The final section of the Soviet naval staff paper reviewed the situation in the Red Sea, Arabian Sea and Persian Gulf. In comparing the naval and air forces, it assessed the available weapon systems on both sides as approximately equivalent. The Soviet naval object was to support Soviet foreign policy, in exerting pressure on the United States forces in the area, and assisting the fraternal United Arab Republic forces to deny full control of the Persian Gulf to Iran. The course of action recommended was to reinforce the Soviet naval air squadron re- established at Aden with an additional squadron of Backfire bombers, and one of Foxbat fighters. The task group based on a Kiev-class, anti- submarine carrier, now visiting Mauritius, should proceed to the Red Sea, preparatory to the declaration of a War Zone there, should this become necessary. Under the heading ‘Command Communications and Control’, the naval staff advised the establishment forthwith of a Flag Officer Soviet Middle East Forces (FOSMEF), with headquarters ashore at Aden. The agreement of the People’s Democratic Republic of Yemen (PDRY) government should not be difficult to obtain. FOSMEF would require a full operational staff, an air deputy and a political adviser. A communications echelon would be set up, with an organization appropriate to the major operational task envisaged. FOSMEF would, for the time being, be responsible administratively to the Commander-in-Chief Soviet Black Sea Fleet, at Sevastopol. Operationally, he would be directly responsible to the Commander-in-Chief Soviet Fleet.

When the Soviet naval staff paper was taken by the Main Military Council, together with several other important papers, the Conclusions and Recommendations were approved.

APPENDIX 3: NATO Naval Command Structure

It was natural in 1951 to create first an Allied Command Europe, in order to establish US forces on the ground, where they would discourage the Soviet Union from any further westward advance.
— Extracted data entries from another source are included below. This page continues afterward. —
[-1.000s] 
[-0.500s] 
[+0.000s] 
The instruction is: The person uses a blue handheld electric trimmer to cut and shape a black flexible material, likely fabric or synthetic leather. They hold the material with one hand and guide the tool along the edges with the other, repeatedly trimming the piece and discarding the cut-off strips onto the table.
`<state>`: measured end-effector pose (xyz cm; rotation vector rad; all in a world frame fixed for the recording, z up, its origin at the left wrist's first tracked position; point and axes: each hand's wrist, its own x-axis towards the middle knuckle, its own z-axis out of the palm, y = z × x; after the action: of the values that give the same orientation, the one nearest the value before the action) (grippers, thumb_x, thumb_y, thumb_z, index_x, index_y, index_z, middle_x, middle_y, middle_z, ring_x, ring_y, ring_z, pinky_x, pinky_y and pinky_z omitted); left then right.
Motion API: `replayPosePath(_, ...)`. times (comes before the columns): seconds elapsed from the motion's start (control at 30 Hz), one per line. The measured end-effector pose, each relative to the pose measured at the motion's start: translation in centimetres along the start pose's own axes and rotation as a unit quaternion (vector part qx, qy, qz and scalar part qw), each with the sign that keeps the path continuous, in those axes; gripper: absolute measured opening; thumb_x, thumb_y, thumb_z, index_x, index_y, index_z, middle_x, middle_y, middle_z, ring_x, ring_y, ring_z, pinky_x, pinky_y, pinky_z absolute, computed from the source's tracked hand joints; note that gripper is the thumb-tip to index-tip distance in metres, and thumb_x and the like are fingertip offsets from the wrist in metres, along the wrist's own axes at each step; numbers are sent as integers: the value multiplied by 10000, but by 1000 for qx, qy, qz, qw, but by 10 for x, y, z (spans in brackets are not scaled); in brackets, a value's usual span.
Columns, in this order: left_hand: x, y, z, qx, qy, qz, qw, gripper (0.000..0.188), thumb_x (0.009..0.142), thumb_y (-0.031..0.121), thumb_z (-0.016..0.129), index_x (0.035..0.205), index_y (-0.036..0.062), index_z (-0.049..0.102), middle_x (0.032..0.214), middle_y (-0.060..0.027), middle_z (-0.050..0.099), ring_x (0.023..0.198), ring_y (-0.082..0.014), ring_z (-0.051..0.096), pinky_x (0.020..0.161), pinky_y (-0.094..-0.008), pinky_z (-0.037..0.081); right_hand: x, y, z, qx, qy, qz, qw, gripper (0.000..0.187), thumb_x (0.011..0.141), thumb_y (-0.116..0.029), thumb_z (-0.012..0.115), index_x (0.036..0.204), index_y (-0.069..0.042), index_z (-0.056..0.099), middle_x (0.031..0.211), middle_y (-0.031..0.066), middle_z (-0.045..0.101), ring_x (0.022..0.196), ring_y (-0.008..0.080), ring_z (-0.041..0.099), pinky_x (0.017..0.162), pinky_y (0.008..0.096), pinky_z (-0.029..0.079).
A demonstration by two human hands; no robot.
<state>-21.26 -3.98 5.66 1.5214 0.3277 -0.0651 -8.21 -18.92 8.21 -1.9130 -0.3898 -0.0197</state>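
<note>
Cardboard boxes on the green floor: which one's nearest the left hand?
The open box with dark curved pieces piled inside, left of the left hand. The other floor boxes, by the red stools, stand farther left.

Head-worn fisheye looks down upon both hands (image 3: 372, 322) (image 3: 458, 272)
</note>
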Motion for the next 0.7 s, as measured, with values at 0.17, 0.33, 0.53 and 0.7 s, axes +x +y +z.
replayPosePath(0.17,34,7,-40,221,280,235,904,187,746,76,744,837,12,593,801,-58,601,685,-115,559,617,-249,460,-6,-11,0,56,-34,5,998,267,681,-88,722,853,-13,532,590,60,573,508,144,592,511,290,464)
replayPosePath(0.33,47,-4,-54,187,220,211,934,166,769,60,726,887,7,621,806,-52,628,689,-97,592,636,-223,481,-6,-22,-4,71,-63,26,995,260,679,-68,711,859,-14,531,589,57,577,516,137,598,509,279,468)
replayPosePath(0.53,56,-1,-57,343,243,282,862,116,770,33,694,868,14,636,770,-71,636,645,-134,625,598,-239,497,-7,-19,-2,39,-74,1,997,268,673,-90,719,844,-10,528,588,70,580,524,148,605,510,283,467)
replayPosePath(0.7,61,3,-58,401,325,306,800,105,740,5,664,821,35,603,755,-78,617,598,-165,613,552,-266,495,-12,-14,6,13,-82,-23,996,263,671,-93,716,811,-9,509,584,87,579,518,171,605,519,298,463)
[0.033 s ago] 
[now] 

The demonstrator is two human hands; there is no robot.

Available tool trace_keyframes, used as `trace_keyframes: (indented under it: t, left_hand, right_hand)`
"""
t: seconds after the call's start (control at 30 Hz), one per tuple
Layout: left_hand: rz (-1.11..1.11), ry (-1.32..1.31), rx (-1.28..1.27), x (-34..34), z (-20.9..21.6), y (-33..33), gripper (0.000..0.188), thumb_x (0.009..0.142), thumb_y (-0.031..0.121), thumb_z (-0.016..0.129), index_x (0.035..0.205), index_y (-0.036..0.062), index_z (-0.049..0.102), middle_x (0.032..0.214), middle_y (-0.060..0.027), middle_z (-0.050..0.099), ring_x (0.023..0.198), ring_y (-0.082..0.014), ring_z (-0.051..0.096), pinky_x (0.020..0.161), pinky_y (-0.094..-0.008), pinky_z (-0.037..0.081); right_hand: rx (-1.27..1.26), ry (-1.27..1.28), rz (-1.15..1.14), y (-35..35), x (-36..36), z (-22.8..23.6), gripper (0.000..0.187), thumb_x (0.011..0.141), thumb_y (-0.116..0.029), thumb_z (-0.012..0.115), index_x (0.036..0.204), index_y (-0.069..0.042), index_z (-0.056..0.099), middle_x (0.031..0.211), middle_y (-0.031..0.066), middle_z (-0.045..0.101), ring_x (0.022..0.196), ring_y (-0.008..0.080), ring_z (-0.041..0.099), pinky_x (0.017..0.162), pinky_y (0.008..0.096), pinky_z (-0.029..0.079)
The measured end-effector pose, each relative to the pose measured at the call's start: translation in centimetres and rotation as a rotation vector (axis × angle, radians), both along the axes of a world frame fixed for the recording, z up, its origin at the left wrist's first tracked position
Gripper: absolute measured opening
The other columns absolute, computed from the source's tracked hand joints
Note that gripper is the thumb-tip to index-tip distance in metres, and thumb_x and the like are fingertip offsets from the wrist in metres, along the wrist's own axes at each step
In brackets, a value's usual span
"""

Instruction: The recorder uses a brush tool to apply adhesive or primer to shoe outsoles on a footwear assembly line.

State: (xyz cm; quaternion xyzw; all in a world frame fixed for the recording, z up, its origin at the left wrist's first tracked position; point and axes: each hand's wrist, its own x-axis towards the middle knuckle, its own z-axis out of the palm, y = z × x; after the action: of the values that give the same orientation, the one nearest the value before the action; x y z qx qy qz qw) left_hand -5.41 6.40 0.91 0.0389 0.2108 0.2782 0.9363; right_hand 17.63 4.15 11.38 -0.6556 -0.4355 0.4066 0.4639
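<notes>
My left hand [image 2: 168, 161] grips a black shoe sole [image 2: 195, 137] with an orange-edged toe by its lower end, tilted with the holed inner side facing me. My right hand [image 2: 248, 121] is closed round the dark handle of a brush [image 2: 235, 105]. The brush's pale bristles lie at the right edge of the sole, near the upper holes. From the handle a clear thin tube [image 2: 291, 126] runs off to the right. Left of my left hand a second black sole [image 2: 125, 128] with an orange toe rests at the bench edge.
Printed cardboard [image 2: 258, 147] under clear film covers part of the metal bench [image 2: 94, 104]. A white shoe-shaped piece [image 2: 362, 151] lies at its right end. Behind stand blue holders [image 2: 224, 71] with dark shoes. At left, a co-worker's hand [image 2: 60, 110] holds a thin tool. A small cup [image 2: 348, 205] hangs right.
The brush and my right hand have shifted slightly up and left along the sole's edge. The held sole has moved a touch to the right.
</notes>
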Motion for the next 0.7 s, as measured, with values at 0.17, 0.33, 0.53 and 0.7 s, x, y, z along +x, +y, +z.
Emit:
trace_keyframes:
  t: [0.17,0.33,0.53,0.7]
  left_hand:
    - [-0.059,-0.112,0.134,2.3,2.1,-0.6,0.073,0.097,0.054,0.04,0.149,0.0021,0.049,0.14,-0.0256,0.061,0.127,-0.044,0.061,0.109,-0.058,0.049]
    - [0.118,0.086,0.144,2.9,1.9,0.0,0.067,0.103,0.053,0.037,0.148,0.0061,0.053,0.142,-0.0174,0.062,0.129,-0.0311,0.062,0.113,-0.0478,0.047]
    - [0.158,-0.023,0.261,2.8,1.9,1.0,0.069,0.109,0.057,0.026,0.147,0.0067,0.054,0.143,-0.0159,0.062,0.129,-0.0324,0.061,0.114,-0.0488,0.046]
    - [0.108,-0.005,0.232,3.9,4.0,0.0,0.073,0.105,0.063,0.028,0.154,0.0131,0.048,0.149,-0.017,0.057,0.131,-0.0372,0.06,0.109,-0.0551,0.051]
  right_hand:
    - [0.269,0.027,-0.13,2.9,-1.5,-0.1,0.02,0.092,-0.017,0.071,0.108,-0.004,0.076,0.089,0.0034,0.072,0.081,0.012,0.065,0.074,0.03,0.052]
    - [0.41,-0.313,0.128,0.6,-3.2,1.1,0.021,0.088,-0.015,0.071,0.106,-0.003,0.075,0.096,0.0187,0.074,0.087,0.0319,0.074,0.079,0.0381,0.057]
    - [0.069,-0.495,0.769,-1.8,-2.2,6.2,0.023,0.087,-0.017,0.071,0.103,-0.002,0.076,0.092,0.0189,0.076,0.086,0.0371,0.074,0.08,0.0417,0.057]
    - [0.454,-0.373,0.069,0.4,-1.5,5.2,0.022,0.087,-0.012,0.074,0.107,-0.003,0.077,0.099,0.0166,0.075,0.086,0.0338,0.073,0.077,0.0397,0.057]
It was also natural to create an Allied Command Atlantic, in order to ensure the reinforcement and re-supply of the US ground forces. It was inevitable, also, that both supreme commanders should be US officers. It was, perhaps, equally natural, and inevitable, that Great Britain, especially with Winston Churchill once again returned to power as Prime Minister, was not ready to subordinate the Royal Navy entirely to an American admiral with his headquarters on the far side of the Atlantic. Not until it had been agreed, therefore, to set up an Allied Commander-in-Chief, Channel, with supreme commander status, and a British admiral in the post, would Churchill agree to the activation of SACLANT. The Channel command was confined to the southern North Sea and the English Channel; and it was hoped that the worst possibilities of operational misunderstanding, at the command boundaries, would be eliminated by ensuring that the same British officers who exercised certain British national commands, and appropriate subordinate commands in Allied Command Atlantic (ACLANT), would also hold the subordinate posts in the Channel Command. The wartime mission of SACLANT would be to maintain intact the communication lines of the Atlantic Ocean, to conduct conventional and nuclear operations against enemy naval bases and airfields, and to support operations carried out by SACEUR, while the Commander-in-Chief, Channel (CINCHAN) was ‘to control and protect merchant shipping, to endeavour to establish and maintain control of the area, and to support operations in adjacent commands’.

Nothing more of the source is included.